Not only can you specify the number of "rails" (to which the application below refers to as groups), but you can also determine the rail at which you want to start placing the plaintext letters. In the above example the plaintext letters start from the first rail of the fence. That is, b goes in the first rail, u goes in the second, l in the third, and so forth. However, you can start with the second group, putting the b in the second, the u in the third, and so forth. The application below refers to this as displacement.

All the receiving party needs is the number of groups and the displacement, if any. Here's the application. This particular applcation has some validation features, and assigns default values to Groups and Displacement if those validation conditions are not met. The defaults are three groups and zero displacement.

Text:


Groups Displacement    
To cipher enter the plaintext in the text area, select the number of groups and a displacement amount, then choose the Cipher button. It's that easy. This application will handle as much as 8-9K of text. After that, you run the risk of sucking up all your system's resources.

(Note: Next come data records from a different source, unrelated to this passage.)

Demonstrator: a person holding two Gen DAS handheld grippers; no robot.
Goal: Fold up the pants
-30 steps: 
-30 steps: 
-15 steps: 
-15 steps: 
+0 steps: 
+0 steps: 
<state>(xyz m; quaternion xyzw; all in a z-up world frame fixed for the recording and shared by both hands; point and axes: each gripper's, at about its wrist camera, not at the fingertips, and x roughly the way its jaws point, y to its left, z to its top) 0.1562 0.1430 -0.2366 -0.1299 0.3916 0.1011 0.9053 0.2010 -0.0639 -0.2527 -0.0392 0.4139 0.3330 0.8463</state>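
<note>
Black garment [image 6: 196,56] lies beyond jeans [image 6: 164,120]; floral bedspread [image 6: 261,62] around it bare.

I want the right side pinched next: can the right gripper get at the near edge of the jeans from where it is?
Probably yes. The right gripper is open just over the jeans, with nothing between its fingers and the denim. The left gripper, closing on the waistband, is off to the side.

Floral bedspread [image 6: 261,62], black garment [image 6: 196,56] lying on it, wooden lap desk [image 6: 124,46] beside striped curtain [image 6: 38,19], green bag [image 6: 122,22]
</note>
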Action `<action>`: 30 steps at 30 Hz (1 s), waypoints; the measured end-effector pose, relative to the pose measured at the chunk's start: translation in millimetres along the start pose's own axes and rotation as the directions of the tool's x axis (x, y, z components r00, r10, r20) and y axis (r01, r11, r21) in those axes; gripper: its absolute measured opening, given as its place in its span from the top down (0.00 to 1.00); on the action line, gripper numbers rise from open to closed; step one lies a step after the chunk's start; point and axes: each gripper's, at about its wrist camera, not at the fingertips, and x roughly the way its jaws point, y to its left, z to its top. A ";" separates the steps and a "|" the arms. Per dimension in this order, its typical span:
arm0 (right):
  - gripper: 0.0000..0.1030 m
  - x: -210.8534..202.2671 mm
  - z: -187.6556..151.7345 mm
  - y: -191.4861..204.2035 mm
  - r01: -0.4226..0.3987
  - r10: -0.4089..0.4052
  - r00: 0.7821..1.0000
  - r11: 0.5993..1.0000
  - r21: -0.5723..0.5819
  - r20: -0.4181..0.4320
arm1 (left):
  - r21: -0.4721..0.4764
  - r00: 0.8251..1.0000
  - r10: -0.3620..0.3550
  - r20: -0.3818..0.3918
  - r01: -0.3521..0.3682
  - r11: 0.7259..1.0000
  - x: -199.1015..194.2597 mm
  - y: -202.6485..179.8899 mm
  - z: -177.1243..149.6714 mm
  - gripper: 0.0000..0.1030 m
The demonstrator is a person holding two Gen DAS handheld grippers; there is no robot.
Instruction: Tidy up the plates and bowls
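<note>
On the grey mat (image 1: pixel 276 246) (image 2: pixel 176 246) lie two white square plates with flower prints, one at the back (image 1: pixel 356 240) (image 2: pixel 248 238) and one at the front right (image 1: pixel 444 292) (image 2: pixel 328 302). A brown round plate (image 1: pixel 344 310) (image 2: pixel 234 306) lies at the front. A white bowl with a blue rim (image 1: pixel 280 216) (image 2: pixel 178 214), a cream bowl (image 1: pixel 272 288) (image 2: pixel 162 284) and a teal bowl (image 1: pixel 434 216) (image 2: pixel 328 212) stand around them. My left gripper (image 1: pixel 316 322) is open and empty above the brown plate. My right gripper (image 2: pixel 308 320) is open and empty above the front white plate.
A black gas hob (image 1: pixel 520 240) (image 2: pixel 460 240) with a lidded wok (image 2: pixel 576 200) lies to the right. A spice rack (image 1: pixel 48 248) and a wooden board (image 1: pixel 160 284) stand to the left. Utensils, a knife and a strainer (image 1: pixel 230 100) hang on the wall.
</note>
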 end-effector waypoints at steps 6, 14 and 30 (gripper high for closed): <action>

To decipher enter your ciphertext in the textarea, enter the number of groups and the displacement (if any), then choose the Decipher button. Notice that the plaintext has retained its spaces.

This application does some form validation for basic common sense restrictions. For example, you can have at most (message.length - 1) groups, and you must have at least three groups. Could you change this? Sure, but if you have more than (message.length - 1) groups, you'll wind up with the ciphertext in the same order as the plaintext (plus null characters in excess of message.length groups). You could have one or two groups, but one group will again produce identical ciphertext as plaintext, and two groups doesn't produce much of a ciphertext.

The displacement is also restricted to a maximum of ((2 * groups) - 3) places. Consider plaintext with five groups. This application restricts you to a maximum displacement of seven places. After ((2 * groups) - 3), the displacement sequence repeats itself. In this case, a displacement of 0 is the same as a displacement of 8. The same goes for 1 and 9, 2 and 10, 3 and 11, and so forth.

Should you violate the group or displacement restrictions, the applications sets a default(s). The group defaults to 3, the displacement to 0.

The Crack

You can attack this one in several different ways. The amount of possible groups is the difference of the maximum and minimum number of groups. You can generate a that many possible group translations. Then, since displacement also has a limited range (from 0 to ((2 * groups) - 3)), an offset can be applied to each of the possible group translations. In other words, if you have 7 possible groups and 14 (0 - 13) possible offsets, you can decipher the text with a maximum of 98 combinations.

Transposition ciphers such as the railfence cipher have another major weakness: they don't hide letter frequencies at all. What does that mean? Since this is a monoalphabetic cipher (each substituted letter always represents the same plaintext letter), you can check for the frequency each letter appears in the cipher. The most frequently appearing letters of the English language are E-T-A-O-I-N-S-H-R-D-L-U, respectively (See Frequencies of Letters in English Text for more info). You can start the cracking there.

There's always the brute force attack. Since the plaintext has only been rearranged (transposed) and not substituted, rearranging the ciphertext in every possible combination will eventually reveal the plaintext. Of course, the number of permutations rises exponentially. Long messages might make this approach impractical.